Assignment: In the records below, which lines include "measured"? Copy them.

#####

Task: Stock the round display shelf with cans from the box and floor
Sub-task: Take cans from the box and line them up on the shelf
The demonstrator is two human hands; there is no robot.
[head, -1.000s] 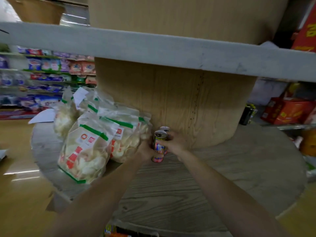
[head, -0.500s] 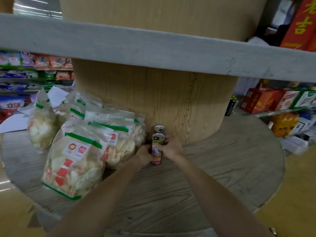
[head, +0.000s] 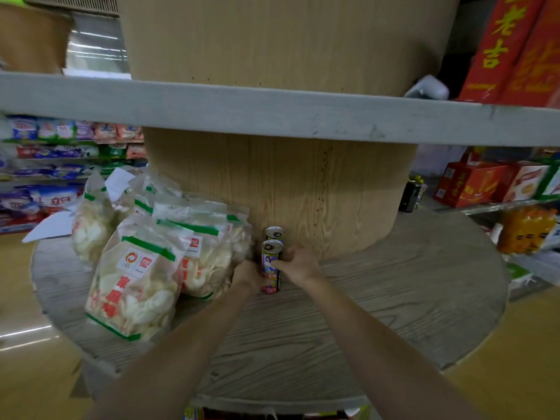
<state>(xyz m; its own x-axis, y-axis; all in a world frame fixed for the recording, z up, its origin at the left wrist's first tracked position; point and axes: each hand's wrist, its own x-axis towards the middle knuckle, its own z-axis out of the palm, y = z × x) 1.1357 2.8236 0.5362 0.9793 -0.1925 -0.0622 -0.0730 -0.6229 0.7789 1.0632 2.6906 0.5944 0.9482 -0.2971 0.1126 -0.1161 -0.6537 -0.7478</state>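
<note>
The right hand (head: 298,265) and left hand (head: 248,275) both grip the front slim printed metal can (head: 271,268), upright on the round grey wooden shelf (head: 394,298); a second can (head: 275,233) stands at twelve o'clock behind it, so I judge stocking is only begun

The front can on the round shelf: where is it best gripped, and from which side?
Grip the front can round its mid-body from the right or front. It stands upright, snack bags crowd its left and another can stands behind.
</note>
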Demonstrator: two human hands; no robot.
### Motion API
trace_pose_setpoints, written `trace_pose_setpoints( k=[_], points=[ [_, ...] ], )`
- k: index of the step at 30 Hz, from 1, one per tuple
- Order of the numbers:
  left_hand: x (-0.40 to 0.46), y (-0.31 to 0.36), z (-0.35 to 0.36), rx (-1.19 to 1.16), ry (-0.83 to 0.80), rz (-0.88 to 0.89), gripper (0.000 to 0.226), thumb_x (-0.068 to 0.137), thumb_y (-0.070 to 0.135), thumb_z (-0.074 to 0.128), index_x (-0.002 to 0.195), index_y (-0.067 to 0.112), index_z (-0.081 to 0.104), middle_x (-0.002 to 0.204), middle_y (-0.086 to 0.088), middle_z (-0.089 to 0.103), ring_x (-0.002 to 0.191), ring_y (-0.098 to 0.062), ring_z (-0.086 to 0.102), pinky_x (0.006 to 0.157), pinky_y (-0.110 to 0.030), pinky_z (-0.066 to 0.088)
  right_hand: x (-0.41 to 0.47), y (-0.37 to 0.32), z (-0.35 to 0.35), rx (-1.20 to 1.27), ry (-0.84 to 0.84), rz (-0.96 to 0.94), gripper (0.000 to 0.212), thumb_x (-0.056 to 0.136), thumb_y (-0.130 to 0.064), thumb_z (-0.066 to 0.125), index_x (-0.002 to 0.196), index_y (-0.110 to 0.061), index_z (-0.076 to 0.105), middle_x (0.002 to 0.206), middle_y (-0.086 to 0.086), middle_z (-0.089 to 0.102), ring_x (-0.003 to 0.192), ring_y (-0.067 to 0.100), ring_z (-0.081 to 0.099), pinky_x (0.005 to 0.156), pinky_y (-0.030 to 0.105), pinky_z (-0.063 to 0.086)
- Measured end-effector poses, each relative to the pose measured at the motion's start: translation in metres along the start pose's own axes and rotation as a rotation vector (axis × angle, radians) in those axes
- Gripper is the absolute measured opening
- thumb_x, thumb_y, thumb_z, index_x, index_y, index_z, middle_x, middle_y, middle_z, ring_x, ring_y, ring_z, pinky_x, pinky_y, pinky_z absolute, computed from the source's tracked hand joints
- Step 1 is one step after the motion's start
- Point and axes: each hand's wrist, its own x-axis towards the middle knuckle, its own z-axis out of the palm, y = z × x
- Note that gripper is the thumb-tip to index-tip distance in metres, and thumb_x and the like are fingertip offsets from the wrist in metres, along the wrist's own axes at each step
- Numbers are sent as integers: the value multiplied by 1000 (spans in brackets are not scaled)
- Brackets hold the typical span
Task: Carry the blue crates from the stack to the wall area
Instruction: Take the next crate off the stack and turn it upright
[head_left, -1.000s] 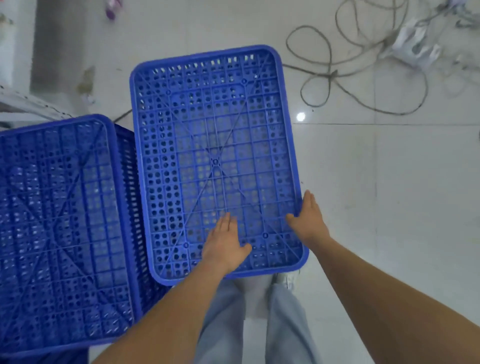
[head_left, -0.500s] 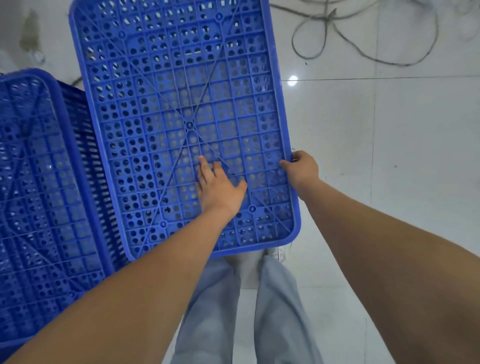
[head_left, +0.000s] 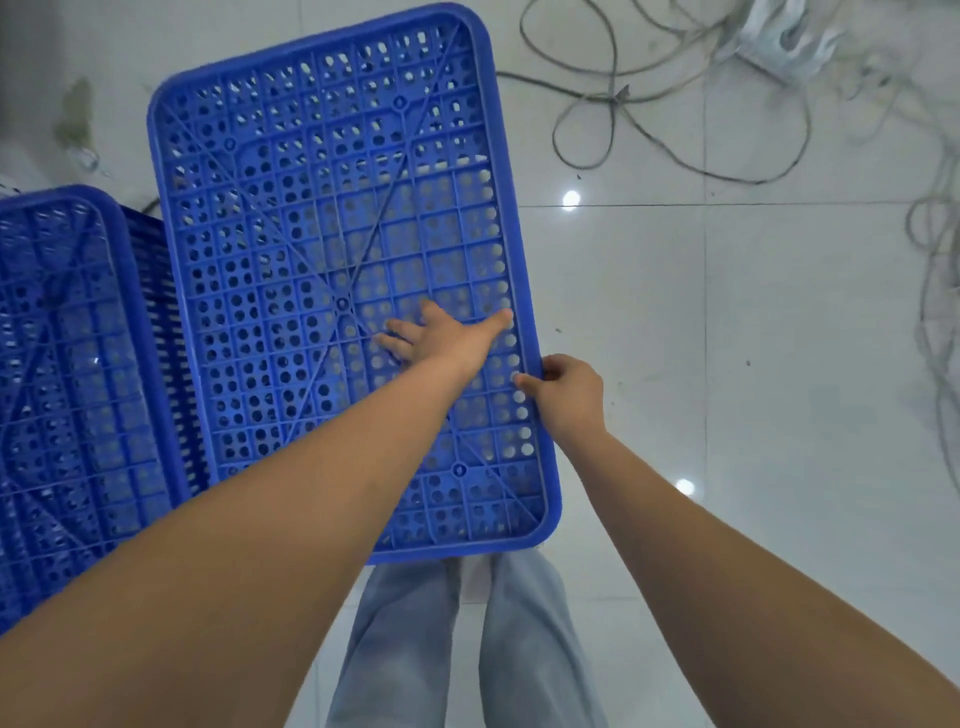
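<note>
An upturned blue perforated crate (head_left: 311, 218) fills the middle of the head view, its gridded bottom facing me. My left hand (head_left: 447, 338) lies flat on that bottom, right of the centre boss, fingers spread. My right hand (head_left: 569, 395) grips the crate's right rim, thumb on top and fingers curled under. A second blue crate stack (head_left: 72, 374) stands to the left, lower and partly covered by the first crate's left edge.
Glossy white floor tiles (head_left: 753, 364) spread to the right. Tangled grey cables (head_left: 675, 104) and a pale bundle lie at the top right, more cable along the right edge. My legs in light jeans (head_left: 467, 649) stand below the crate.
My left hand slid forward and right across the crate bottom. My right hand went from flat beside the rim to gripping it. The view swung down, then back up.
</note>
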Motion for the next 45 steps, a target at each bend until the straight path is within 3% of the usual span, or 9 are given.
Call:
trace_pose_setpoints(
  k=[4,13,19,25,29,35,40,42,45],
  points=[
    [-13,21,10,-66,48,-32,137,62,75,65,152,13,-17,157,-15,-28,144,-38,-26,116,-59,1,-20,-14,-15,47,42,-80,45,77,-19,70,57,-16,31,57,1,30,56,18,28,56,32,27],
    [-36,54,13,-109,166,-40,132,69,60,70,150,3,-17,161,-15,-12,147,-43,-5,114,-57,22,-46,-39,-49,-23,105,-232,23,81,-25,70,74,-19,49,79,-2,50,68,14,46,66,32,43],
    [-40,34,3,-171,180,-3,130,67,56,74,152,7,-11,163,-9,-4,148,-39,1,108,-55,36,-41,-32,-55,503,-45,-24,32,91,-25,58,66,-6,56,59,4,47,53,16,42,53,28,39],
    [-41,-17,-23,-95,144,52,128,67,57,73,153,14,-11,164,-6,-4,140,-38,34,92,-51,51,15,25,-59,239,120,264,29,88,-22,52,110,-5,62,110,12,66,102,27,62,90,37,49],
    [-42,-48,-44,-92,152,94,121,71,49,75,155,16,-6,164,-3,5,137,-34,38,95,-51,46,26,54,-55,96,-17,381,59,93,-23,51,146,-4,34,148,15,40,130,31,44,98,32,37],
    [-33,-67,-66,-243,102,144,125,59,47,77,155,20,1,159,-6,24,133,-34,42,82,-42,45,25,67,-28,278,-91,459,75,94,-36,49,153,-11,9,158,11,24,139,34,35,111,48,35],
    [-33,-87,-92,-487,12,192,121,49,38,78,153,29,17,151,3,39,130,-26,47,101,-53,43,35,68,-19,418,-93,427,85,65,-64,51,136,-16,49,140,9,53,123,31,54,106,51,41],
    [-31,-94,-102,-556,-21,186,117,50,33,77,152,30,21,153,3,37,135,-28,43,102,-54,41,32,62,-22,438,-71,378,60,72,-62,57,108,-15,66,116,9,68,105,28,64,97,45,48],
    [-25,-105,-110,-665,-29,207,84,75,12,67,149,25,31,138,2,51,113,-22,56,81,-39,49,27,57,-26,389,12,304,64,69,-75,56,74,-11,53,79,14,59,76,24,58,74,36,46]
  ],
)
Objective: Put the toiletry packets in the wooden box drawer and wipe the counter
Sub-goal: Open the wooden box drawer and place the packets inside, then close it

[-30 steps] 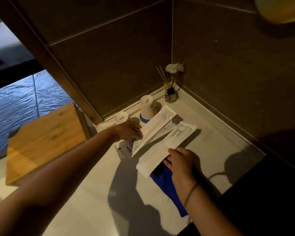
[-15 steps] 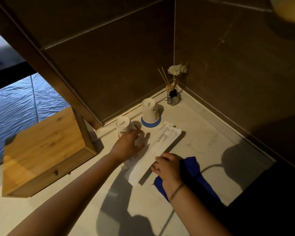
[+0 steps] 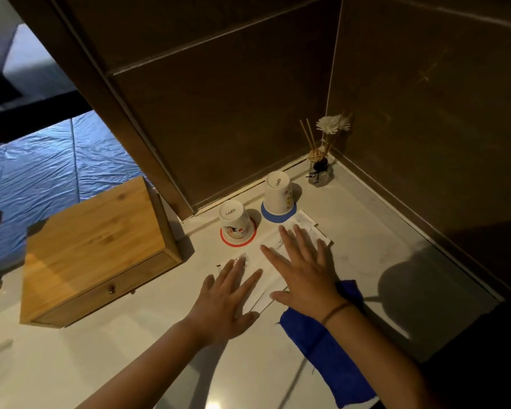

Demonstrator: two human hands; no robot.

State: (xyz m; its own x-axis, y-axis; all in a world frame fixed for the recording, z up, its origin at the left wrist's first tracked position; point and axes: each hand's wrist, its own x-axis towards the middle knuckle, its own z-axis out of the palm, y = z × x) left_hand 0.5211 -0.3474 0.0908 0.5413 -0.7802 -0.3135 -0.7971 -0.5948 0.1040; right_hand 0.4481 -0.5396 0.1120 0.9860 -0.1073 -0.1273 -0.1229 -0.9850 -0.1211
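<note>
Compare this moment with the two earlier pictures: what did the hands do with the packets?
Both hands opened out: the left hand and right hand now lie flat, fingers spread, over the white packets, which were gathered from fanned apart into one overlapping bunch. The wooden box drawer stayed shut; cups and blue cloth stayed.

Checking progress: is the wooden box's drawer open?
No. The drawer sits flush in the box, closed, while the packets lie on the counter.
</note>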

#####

Exercise output:
- Measured end-effector poses, each relative to the pose measured at the motion's start: translation in metres along the start pose's own axes and rotation as a rotation vector (axis × angle, radians) in those axes
- Gripper is the absolute measured opening

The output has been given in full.